> [Task statement]:
Reproduce the listing that follows in full. Omit its images.

(Raw data)

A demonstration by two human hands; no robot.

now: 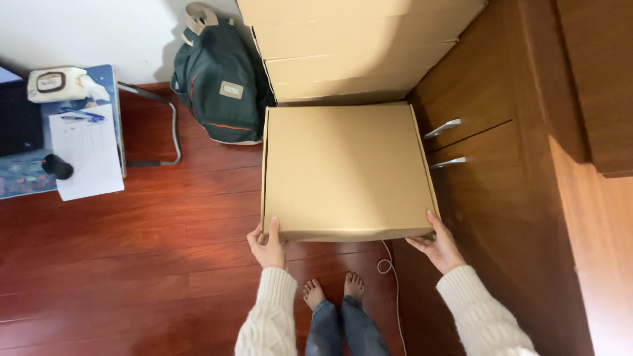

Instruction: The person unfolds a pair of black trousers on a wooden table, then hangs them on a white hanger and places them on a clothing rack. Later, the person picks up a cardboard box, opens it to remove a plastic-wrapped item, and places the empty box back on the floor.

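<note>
- Over the red-brown wooden floor [132, 231], a flat closed cardboard box [346, 171] is held level at its two near corners, its top face turned up toward the camera.
- At the box's near left corner, the left hand [266, 244] grips the edge: the thumb lies up against the side and the fingers curl beneath, so they are clasped on the box.
- At the near right corner, the right hand [438, 245] presses against the side with fingers stretched along the edge; it appears to be supporting the box from underneath, though the underside is hidden.
- Both arms wear cream knitted sleeves [270, 316], and below the box are two bare feet [333, 289] and blue jeans.
- Behind the held box, more cardboard boxes [349, 46] are stacked against the wall.
- A dark green backpack [221, 82] leans just left of that stack.
- To the right stands a wooden cabinet [488, 86] with two metal handles [443, 128] close to the box's right edge.
- Far left, a low table [112, 79] carries a sheet of paper [86, 155] and a pack of wipes [56, 82].
- A white cable [389, 264] lies on the floor near the feet.
</note>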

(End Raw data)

> [The completed task]:
A demonstration by two human hands; no robot.

now: 

Instruction: The person unfolds a pair of black trousers on a wooden table, then hangs them on a white hanger and places them on a clothing rack. Later, the person picks up a cardboard box, opens it to remove a plastic-wrapped item, and places the empty box back on the floor.

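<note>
- Over the red-brown wooden floor [132, 231], a flat closed cardboard box [346, 171] is held level at its two near corners, its top face turned up toward the camera.
- At the box's near left corner, the left hand [266, 244] grips the edge: the thumb lies up against the side and the fingers curl beneath, so they are clasped on the box.
- At the near right corner, the right hand [438, 245] presses against the side with fingers stretched along the edge; it appears to be supporting the box from underneath, though the underside is hidden.
- Both arms wear cream knitted sleeves [270, 316], and below the box are two bare feet [333, 289] and blue jeans.
- Behind the held box, more cardboard boxes [349, 46] are stacked against the wall.
- A dark green backpack [221, 82] leans just left of that stack.
- To the right stands a wooden cabinet [488, 86] with two metal handles [443, 128] close to the box's right edge.
- Far left, a low table [112, 79] carries a sheet of paper [86, 155] and a pack of wipes [56, 82].
- A white cable [389, 264] lies on the floor near the feet.
</note>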

There's nothing else to the answer.